Pas op latere leeftijd gaan zij zich mogelijk interesseren voor het verleden. Dan krijgen ze begrip voor de lessen geschiedenis die ze in het verleden hebben gehad: “1568 Slag bij Heiligerlee; 1574 Leidens Ontzet; 1600 Slag bij Nieuwpoort; 1672 Rampjaar.” Wat moest je daar nu mee? We hebben het op school allemaal op moeten dreunen. Maar om het heden en de toekomst te kunnen begrijpen heb je kennis van het verleden nodig!
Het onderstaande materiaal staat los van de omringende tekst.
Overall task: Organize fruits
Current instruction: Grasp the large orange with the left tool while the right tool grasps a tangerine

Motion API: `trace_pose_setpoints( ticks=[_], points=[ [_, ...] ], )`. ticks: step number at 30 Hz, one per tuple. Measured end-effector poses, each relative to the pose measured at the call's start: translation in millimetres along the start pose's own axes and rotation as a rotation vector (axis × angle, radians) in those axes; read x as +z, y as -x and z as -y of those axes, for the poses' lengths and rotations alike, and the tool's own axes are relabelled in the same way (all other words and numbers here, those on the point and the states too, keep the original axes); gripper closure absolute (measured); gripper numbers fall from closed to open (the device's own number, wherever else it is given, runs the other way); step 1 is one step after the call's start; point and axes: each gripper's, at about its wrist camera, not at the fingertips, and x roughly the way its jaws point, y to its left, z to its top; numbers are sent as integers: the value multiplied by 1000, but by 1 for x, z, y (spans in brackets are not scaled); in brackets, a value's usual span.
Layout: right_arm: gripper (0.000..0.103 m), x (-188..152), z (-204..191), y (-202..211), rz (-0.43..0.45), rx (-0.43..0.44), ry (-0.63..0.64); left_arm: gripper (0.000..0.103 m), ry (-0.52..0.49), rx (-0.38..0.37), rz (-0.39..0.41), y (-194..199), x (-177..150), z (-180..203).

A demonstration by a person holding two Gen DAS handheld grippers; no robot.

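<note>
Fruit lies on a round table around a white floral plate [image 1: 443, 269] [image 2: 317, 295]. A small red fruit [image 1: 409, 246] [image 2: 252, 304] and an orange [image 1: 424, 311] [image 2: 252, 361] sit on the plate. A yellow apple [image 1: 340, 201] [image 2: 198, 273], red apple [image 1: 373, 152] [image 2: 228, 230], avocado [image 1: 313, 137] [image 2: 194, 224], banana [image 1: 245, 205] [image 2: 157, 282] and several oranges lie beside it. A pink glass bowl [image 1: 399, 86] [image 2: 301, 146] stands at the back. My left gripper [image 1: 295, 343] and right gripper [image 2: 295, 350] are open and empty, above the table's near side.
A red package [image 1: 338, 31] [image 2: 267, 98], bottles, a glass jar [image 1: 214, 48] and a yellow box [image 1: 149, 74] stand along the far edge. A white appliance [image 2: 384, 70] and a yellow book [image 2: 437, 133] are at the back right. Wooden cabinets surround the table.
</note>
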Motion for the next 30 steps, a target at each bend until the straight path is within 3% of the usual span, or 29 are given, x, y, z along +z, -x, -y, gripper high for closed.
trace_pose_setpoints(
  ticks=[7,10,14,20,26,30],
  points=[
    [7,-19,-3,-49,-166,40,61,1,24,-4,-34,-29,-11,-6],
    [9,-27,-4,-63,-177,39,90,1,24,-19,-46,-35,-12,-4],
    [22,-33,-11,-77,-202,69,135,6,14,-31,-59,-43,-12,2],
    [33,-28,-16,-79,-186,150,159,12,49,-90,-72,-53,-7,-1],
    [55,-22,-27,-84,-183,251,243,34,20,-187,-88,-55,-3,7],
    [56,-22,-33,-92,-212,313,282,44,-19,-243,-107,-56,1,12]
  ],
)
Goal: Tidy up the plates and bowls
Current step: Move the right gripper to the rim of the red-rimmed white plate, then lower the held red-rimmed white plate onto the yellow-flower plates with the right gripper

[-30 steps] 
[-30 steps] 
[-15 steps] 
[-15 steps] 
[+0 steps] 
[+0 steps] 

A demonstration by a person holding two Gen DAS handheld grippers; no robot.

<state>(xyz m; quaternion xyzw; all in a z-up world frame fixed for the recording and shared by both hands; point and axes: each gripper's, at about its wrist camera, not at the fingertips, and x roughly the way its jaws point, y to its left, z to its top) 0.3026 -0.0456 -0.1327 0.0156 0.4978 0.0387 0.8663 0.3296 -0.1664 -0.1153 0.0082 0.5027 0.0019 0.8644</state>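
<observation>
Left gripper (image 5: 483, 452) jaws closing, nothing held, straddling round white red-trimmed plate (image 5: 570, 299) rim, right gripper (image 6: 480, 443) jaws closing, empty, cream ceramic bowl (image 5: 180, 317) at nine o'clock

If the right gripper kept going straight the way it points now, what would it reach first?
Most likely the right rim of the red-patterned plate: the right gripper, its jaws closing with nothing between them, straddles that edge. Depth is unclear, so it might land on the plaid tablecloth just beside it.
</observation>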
De jeugd vraagt zich (nog) niet af hoe ons dorp eigenlijk tot stand is gekomen en hebben (nog) geen interesse in een lidmaatschap van onze vereniging. Zou het door het vergrijzende ledental komen dat deze oubollig zijn? Ook brengen ze geen bezoek aan ‘Het Middendorpshuis’ in Den Ham of het Historisch museum in Vriezenveen of het zou al in schoolverband moeten zijn.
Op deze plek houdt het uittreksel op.